__PROBLEM TO WORK ON__:
Repeat only these lines, exactly: the first line of the data, the line containing "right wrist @", and every line between them. Pictures stay out.

__SOURCE MATERIAL__:
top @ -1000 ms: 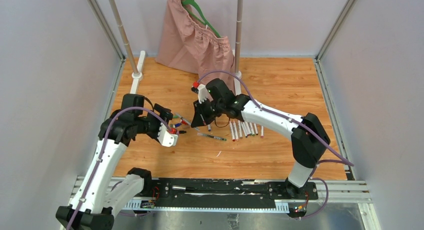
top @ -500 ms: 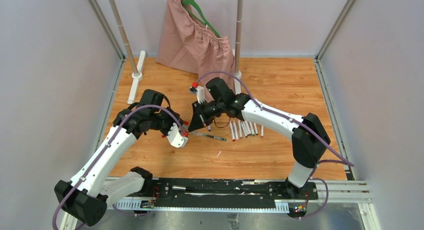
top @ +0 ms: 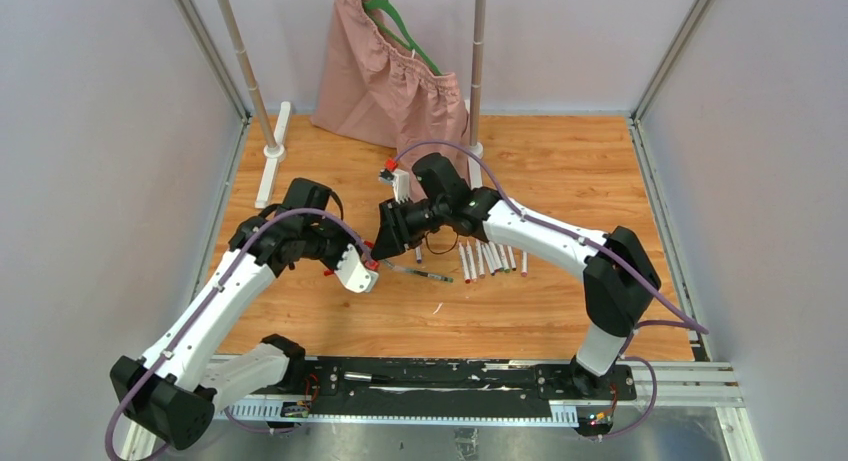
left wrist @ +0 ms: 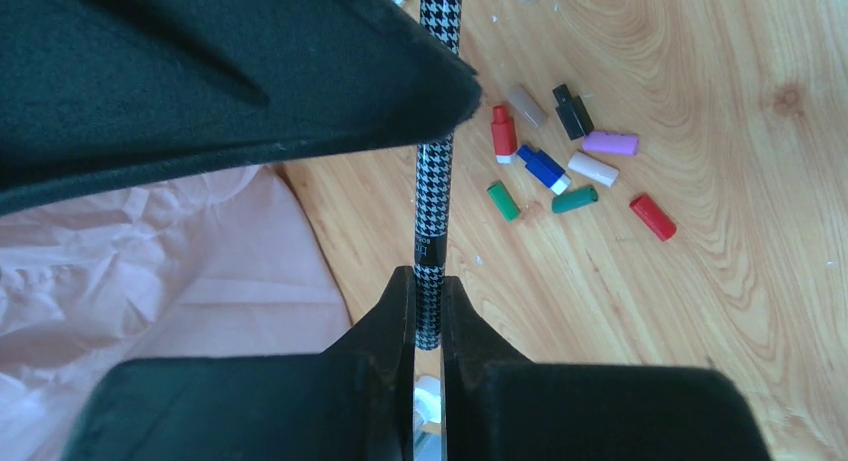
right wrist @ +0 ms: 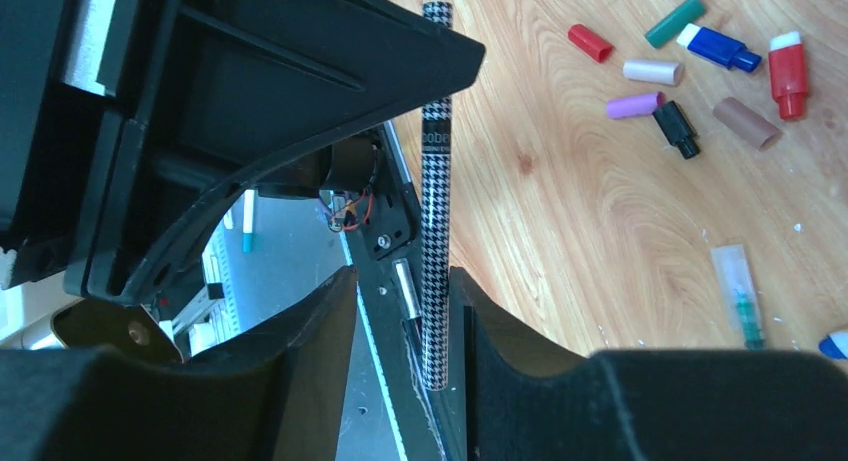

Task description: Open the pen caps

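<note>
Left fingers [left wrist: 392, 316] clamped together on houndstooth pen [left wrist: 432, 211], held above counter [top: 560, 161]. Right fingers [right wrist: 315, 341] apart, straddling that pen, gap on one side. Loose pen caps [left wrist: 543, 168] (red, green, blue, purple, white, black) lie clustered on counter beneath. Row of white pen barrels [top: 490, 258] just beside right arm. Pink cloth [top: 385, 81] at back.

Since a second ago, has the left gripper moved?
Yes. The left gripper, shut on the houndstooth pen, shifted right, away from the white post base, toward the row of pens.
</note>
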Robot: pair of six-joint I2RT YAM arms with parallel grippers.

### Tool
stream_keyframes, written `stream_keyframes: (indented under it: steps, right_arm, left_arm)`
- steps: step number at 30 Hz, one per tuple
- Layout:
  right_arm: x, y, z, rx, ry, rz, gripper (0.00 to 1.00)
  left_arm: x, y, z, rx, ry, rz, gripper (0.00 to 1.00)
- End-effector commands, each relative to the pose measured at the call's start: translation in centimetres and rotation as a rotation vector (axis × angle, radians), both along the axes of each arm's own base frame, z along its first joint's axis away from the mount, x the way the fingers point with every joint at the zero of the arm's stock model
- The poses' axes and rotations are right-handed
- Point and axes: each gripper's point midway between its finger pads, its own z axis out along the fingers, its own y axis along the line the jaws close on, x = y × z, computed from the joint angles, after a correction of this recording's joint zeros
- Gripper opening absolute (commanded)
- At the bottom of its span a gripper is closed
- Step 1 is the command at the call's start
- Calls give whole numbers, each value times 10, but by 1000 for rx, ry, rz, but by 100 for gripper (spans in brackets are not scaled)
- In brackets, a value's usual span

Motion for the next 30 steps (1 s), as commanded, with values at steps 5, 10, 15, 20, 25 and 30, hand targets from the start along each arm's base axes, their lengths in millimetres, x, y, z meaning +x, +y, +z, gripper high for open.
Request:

__TASK SOLUTION__:
top @ -1000 ms: 
top @ -500 ms: 
top @ +0 ms: 
left wrist @ +0 ms: 
right wrist @ +0 ms: 

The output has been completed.